CS 5246 - Text Processing and the Web > Homework

Homework #2 - Factual List Question Answering

In this assignment, you will developing a question answering system for list questions. A list question differs from the traditional factoid question in that there are multiple correct answers. As such, a question answering system that answers list questions is assessed on the completeness of the list returned to the user. Like factoid question answering, the answer returned should be an exact answer -- additional verbiage outside of the question will be penalized.

Your system will be fed correctly spelled, well specified questions in English. They will be in the format of a question asked on a single line of input, provided to your program by standard input.

Your program should return a list of relevant answers on standard output. No difference in score will be assessed to answers on different lines; all answers are judged equally important.

For example, given a list question such as "List the public universities in Singapore", the (current) answers should be "National University of Singapore and Nanyang Technological University" (SMU is a private university, but some of its funding comes from public coffers). Each result should on a separate line, written in UTF-8, and separated by a carriage return. If there are no valid answers to the question, a single line response with the word "nil" should be returned. No question will have more than fifty correct answers, and all questions that do not have a specific timeframe indicated will refer to the present answer (vs. historical).

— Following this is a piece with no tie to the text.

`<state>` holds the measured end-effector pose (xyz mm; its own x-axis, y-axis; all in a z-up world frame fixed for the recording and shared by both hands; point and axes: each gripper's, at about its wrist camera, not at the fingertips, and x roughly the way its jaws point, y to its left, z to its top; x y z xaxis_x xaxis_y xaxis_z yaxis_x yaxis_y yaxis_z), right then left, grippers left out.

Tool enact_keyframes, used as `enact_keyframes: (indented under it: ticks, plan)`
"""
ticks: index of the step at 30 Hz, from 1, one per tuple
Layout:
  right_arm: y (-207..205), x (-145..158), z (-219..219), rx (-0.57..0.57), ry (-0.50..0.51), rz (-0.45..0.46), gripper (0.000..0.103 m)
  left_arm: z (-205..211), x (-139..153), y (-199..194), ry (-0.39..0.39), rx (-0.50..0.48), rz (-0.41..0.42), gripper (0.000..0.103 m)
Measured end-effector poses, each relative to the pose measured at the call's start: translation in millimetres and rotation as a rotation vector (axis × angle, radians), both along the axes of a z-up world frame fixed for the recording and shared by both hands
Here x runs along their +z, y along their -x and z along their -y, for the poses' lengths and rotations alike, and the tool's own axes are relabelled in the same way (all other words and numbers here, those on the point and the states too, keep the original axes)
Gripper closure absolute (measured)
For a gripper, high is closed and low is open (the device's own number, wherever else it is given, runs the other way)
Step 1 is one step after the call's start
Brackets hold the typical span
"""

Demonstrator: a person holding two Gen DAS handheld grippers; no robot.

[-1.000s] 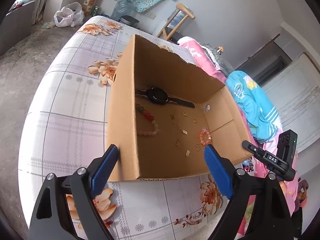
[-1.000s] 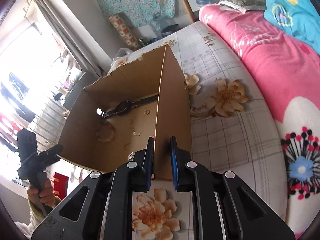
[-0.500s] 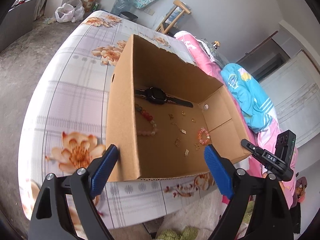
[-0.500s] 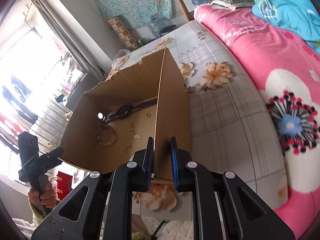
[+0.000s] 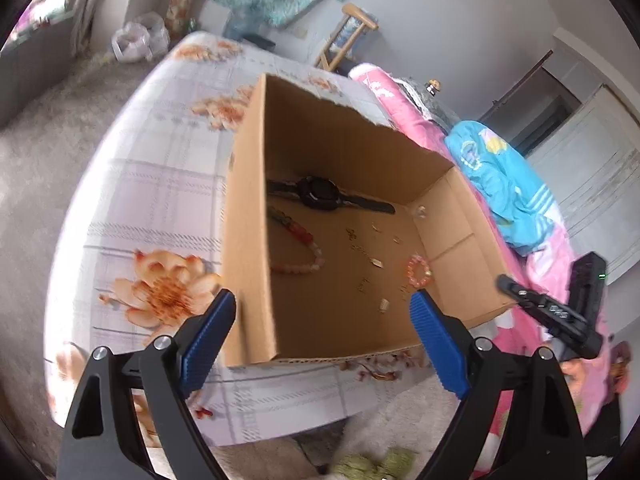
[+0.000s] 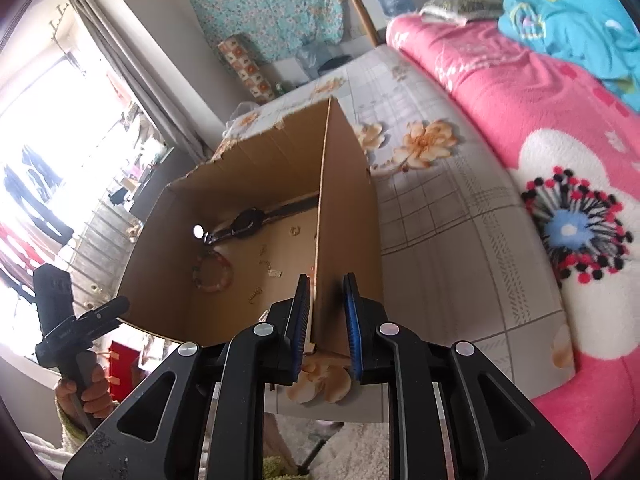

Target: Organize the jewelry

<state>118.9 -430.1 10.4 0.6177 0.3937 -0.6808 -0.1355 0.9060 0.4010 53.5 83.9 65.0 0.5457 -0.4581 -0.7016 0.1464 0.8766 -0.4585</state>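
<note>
An open cardboard box (image 5: 248, 240) stands on the bed near its front edge. Inside lie a black watch (image 5: 320, 194), a beaded necklace (image 5: 296, 240), a small orange bracelet (image 5: 419, 270) and several tiny gold pieces (image 5: 376, 262). My left gripper (image 5: 322, 320) is open wide in front of the box's near wall, holding nothing. My right gripper (image 6: 328, 308) straddles the box's side wall (image 6: 348, 200); its jaws are opening and the pads stand off the cardboard. The watch (image 6: 248, 222) and bracelet (image 6: 212, 272) also show in the right wrist view.
The floral bedsheet (image 5: 160, 184) ends just below the box, with pale shaggy carpet (image 5: 400, 420) beneath. A pink blanket (image 6: 520, 140) and a blue garment (image 6: 568, 20) lie to the right. A hand holds the left gripper's handle (image 6: 68, 320).
The box has slid with both grippers toward the bed's front edge. The right gripper's pads, pinched on the side wall before, have now parted from it.
</note>
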Motion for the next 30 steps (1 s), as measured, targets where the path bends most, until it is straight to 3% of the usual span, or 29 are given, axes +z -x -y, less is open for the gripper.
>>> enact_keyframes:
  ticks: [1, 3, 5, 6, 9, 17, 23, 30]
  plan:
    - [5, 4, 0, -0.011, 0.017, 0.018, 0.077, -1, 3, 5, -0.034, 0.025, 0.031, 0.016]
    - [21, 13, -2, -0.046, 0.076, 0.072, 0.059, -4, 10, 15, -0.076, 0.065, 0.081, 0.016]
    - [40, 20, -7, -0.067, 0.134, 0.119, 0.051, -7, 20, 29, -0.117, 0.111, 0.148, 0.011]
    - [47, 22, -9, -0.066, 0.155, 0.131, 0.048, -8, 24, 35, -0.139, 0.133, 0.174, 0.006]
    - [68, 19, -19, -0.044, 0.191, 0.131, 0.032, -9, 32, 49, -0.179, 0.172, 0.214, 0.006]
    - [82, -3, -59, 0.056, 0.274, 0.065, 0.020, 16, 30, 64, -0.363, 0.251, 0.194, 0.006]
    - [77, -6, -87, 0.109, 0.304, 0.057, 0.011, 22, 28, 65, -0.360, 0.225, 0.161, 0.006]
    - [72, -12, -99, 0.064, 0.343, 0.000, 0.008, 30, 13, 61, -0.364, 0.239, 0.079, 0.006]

To assess your list QA system, we'll be again testing it with some training and test questions. Below are five list questions which your system should be able to return a correct result, which are provided for you for training and development of your system.

List the lines in the Hong Kong MTR system: Tsuen Wan, Kwun Tong, Island, Tung Chung, Airport Express, Tseung Kwan O, Disneyland Resort.
List the member countries of the Association of Southeast Asian Nations (ASEAN): Brunei Darussalam, Cambodia, Indonesia, Laos, Malaysia, Myanmar, Philippines, Singapore, Thailand, Vietnam
List the classic ice cream flavors that are produced by Häagen-Dazs: Baileys® Irish cream, Banana split, Black walnut, Butter pecan, Caramel cone, Cherry vanilla, Chocolate, Chocolate chip cookie dough, Chocolate chocolate chip, Chocolate peanut butter, Cinnamon dulce de leche, Coffee, Cookies & cream, Crème Brulée, Dulce de leche, Mango, Mint chip, Mocha chip, Pineapple coconut, Pistachio, Rocky road, Rum raisin, Sticky toffee pudding, Strawberry, Vanilla, Vanilla bean, Vanilla chocolate chip, Vanilla swiss almond, White chocolate raspberry truffle
List the world's rivers that are over 8000 kilometers (km) long: nil
List the Exchange Traded Funds (ETFs) that are listed on the Singapore Exchange (SGX) that are not U.S. cross-listed: ABF Singapore Bond Index Fund, CIMB FTSE ASEAN40 ETF, Daiwa FTSE Shariah Japan 100, iShares MSCI India ETF, Lyxor ETF China Enterprise (HSCEI), Lyxor ETF Commodities CRB, Lyxor ETF Hong Kong (HSI), Lyxor ETF India (S&P CNX Nifty), Lyxor ETF Japan (TOPIX©), Lyxor ETF MSCI AC Asia-Pacific Ex Japan, Lyxor ETF Korea, Lyxor ETF Taiwan, SPDR® GOLD SHARES, streetTRACKS® Strait Times Index Fund

Aside from these five questions, there will be two additional sources of questions. Each homework submission (individual or group) will need to come up with a single list question and its correct answer by Week 9 (15 Oct) of the assignment and will post it to the forum. This is counted as a deliverable for your assignment, and will be graded. Together with the above five questions, the answers to these questions will form the known set of list questions that your system will be graded on. (Update 4 Nov: An updated zip file of the queries is now available: hw2-needs-v2.0.zip

An additional five hidden (test) questions, will be revealed after the assignment is due. Your system will also be assessed on these test questions. The hidden questions will be slightly higher in assessment weight than the training questions. Minor typographical differences (capitalization, diacritics) as well as misspellings and variations on names will be counted as correct. All answers should be in English where possible (e.g., Question 1 above also has corresponding Chinese answers).

You can again work in teams of two or individually for this assignment. There will be no adjustment to scores in factoring for whether the assignment is done in a team or individually. However, if you had previously worked in Homework #1 as a group, you will not be allowed to do this assignment in a group, you may only do this individually; the group option is only open to those who have done Homework #1 as individuals.

Note that since this is an assignment that comprises at least 25% of your grade, I expect the level of effort for this assignment to be similar. You have five weeks to do this assignment. The list questions will all be numbered and be made available as a zip archive, following the submission and verification of all list questions by Week 10.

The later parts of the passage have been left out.